PK_EDGE_find_deviation   


PK_ERROR_code_t     PK_EDGE_find_deviation
(
--- received arguments ---
PK_EDGE_t           edge1,             --- edge from which to find distances
PK_EDGE_t           edge2,             --- edge to which to find distance
int                 how_many,          --- how many distances to find

--- returned arguments ---
int          *const n_distances,       --- number of distances returned
double      **const distances,         --- distances
PK_VECTOR_t **const edge1_vecs,        --- points on edge1
PK_VECTOR_t **const edge2_vecs         --- corresponding points on edge2
)


This function computes distances from edge1 to edge2.


Specific Errors:
PK_ERROR_bad_value          Either one of the edges was null or they're both
                            the same

PK_ERROR_missing_geom       One of the edges has no curve geometry on it

PK_ERROR_no_overlap         The edges had no overlap

PK_ERROR_distancing_failed  Determination of the distances not completed
                            because of algorithmic failure


PK_EDGE_find_deviation will provide distance samples between two edges received
in 'edge1' and 'edge2'. These distance samples are returned in three arrays
( 'distances', 'edge1_vecs', and 'edge2_vecs' ) whose corresponding entries
give a position on each edge and the measured distance between them.

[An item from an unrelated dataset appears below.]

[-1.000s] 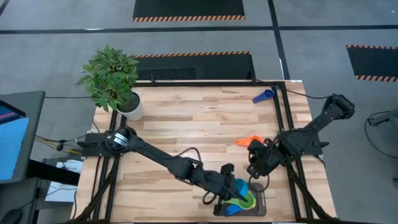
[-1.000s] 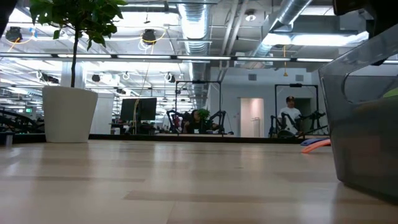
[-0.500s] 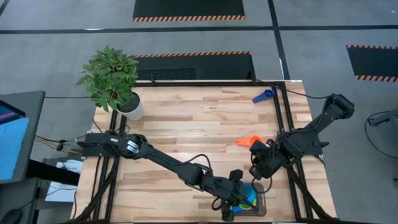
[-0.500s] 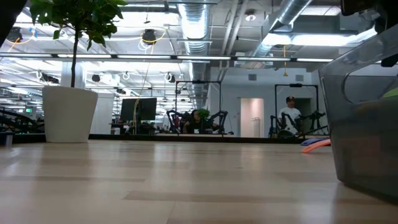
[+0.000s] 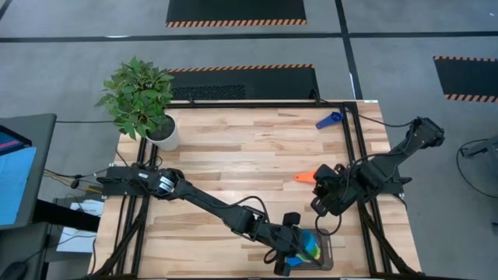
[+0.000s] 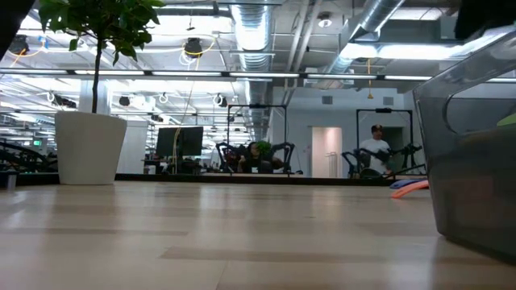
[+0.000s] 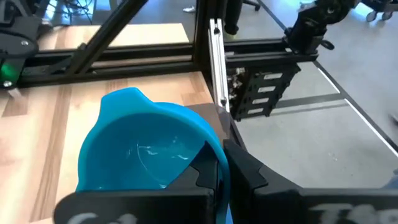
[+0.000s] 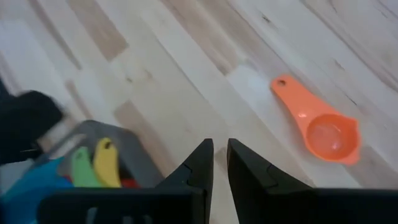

One of the edges is selected as being apparently the more complicated one, and
regions on it where it 'overlaps' the other are determined. There may be zero,
one or two regions, and each region maybe extended or point-like. Within each
point-like overlap a single location on the preferred mroe complex edge is
chosen. For each extended region a number of locations on the more complicated
edge is chosen according to the value of the received argmument 'how_many'.
Once the locations are chosen on the more complex edge, distances are
determined from each of them to the closest points on the other edge. The value
of the 'how_many' produces three different kinds of sampling behaviour as
indicated below:

    ------------------------------------------------------------------------
    |  Value   |                                                           |
    |    of    |                    Behaviour                              |
    |'how_many'|                                                           |
    ------------------------------------------------------------------------
    |     0    | PK_EDGE_find_deviation chooses what it feels is the       |
    |          | appropriate set of points in each region ( both in number |
    |          | and position. )  Distances are measured and returned at   |
    |          | all these points.                                         |
    ------------------------------------------------------------------------
    |     1    | PK_EDGE_find_deviation chooses the same set of points as  |
    |          | for the case 'how_many' == 0.  However in this case only  |
    |          | the pair of points producing the greatest distance is     |
    |          | returned.                                                 |
    ------------------------------------------------------------------------
    |   N > 1  | For point-like regions a single location is chosen. The   |
    |          | number of samples in each extended region is determined   |
    |          | by dividing N by the number of such regions ( giving M    |
    |          | samples per region say ). PK_EDGE_find_deviation then     |
    |          | places M locations evenly in parameter space in each      |
    |          | region on the more complex curve. Distances are then      |
    |          | determined and returned from all chosen points.           |
    ------------------------------------------------------------------------

The function assumes the two edges to present a reasonably parallel pairing
of curve geometries. Edges which differ significantly in direction can
produce non-intuitive results. Understanding these cases can be aided by
bearing in mind that the function seeks a collection of minimising, rather than
stationary, distances from ( 'fixed' ) points on one edge to the other.